** What the exercise asks **
The reply is to contain the full listing, repeated exactly, with pictures left out.

** Given data **
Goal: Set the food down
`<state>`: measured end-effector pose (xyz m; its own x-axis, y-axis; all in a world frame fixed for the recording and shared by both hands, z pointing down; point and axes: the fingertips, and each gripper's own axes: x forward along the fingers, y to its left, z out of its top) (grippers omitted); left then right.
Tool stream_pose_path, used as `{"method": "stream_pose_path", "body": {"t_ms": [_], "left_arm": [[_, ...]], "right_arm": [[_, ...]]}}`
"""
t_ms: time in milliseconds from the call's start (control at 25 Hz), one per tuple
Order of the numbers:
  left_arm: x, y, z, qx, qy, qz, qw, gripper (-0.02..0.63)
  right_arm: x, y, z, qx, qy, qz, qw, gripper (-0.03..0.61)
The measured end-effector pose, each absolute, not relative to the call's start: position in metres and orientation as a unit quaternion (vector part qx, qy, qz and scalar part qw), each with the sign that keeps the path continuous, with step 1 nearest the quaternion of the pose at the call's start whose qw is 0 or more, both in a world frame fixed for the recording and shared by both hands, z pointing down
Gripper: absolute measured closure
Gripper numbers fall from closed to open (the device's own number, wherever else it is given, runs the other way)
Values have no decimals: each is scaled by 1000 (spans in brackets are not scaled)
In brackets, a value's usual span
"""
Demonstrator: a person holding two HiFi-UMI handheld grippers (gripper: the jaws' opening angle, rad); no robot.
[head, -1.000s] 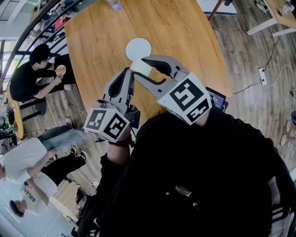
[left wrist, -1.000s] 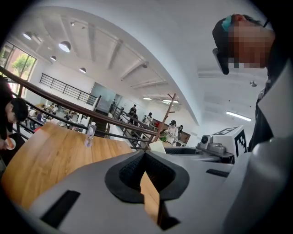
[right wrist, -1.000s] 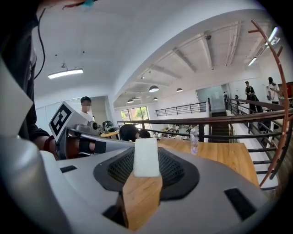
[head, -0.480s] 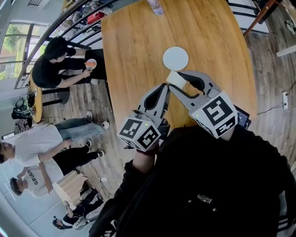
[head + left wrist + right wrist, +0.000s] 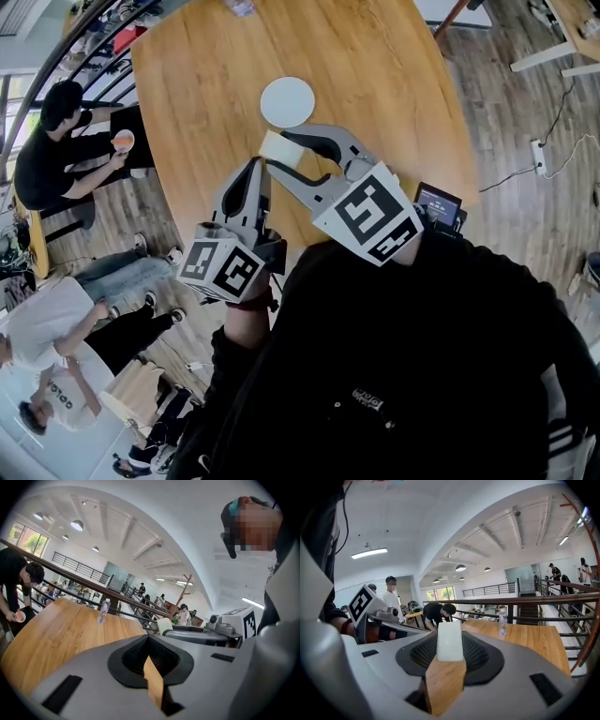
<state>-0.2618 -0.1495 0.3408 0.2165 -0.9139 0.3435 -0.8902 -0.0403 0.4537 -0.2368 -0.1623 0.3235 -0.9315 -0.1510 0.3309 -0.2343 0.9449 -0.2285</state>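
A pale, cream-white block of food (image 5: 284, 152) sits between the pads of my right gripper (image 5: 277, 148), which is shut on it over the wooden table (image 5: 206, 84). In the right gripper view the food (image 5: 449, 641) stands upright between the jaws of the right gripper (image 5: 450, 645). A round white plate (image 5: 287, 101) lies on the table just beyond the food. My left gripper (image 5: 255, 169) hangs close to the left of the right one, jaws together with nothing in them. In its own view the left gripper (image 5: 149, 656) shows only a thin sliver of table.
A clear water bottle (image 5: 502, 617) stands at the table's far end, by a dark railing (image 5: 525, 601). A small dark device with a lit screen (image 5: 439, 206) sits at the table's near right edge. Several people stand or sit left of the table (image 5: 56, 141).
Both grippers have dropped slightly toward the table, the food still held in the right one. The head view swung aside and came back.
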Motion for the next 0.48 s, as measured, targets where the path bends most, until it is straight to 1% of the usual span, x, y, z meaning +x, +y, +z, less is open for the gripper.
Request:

** Problem solution **
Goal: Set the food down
`<state>`: measured end-effector pose (xyz m; its own x-axis, y-axis; all in a world frame fixed for the recording and shared by both hands, z pointing down; point and axes: the fingertips, and each gripper's own axes: x forward along the fingers, y to its left, z out of its top) (grippers omitted); left then right.
Tool stream_pose_path, used as `{"method": "stream_pose_path", "body": {"t_ms": [_], "left_arm": [[_, ...]], "right_arm": [[_, ...]]}}`
"""
t_ms: time in milliseconds from the call's start (control at 25 Hz), one per tuple
Order of the numbers:
  left_arm: x, y, z, qx, qy, qz, qw, gripper (-0.02..0.63)
  right_arm: x, y, z, qx, qy, qz, qw, gripper (-0.03..0.61)
The measured end-effector pose, each absolute, not relative to the call's start: position in metres and orientation as a unit quaternion (vector part qx, qy, qz and scalar part qw), each with the sign that keeps the path continuous, with step 1 nearest the quaternion of the pose at the call's start whose qw is 0 or more, both in a world frame fixed for the recording and shared by both hands, z pointing down
Gripper: absolute measured closure
Gripper numbers fall from closed to open (the device's own number, wherever else it is given, runs the other way)
Values have no decimals: each is scaled by 1000 (spans in brackets are not scaled)
In brackets, a value's usual span
"""
Demonstrator: a person holding two HiFi-UMI handheld grippers (gripper: the jaws' opening angle, rad); no robot.
[head, -1.000s] 
[left wrist, -1.000s] 
[right wrist, -1.000s] 
[head, -0.480s] 
[head + left wrist + right wrist, +0.000s] 
<state>-0.2618 -0.1495 0.3408 0.2165 -0.9139 0.3435 -0.8902 -0.0403 0.4537 -0.2368 -0.1623 0.3235 -0.9315 -0.1510 0.3309 -0.2343 0.9449 -0.2285</state>
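A pale, cream-white block of food (image 5: 284, 152) sits between the pads of my right gripper (image 5: 277, 148), which is shut on it over the wooden table (image 5: 206, 84). In the right gripper view the food (image 5: 449, 641) stands upright between the jaws of the right gripper (image 5: 450, 645). A round white plate (image 5: 287, 101) lies on the table just beyond the food. My left gripper (image 5: 255, 169) hangs close to the left of the right one, jaws together with nothing in them. In its own view the left gripper (image 5: 149, 656) shows only a thin sliver of table.
A clear water bottle (image 5: 502, 617) stands at the table's far end, by a dark railing (image 5: 525, 601). A small dark device with a lit screen (image 5: 439, 206) sits at the table's near right edge. Several people stand or sit left of the table (image 5: 56, 141).
Both grippers have dropped slightly toward the table, the food still held in the right one. The head view swung aside and came back.
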Motion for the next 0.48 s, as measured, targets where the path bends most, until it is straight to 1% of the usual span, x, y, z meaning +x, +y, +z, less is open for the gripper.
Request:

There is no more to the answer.